*** Opening of DATASET CONTENT ***

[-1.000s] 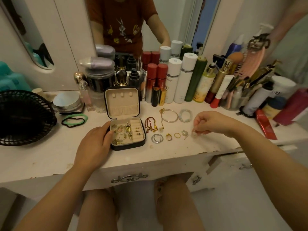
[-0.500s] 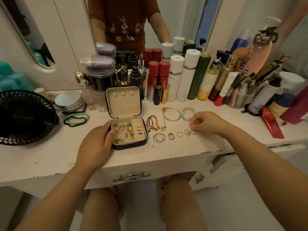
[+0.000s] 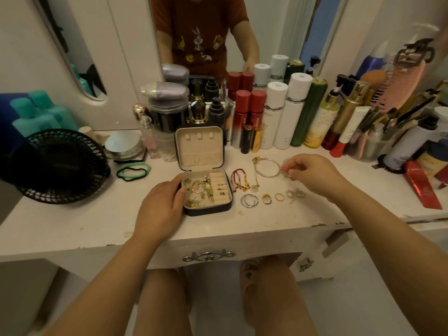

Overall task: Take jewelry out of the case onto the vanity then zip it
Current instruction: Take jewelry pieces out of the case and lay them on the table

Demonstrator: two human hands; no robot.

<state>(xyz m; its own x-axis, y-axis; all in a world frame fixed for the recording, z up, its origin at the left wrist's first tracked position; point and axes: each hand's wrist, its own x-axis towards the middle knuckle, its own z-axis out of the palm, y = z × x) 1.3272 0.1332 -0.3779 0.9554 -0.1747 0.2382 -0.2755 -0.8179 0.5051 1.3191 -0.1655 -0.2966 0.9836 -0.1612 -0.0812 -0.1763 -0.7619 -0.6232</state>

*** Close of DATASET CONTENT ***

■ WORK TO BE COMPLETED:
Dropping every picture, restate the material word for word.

■ SOLUTION FOR THIS PROBLEM:
[-1.000s] 
[-0.500s] 
[+0.000s] 

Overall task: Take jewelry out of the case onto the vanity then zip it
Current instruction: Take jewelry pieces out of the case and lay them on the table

Demonstrator: two human hands; no robot.

<state>(xyz m; its own x-axis, y-axis; all in a world frame fixed for the recording, z up, its origin at the left wrist's first tracked position; point and axes: each hand's wrist, its own x-axis towards the middle knuckle, its own z-axis out of the palm, y = z × x) 1.3272 0.1332 -0.3779 0.9554 -0.1747 0.2382 -0.2755 -0.8179 0.5051 1.3191 -0.1655 -0.2966 0.9836 -0.1612 -0.0812 -0.1763 -0.7619 -0.6232</state>

The response to this exercise is now finished.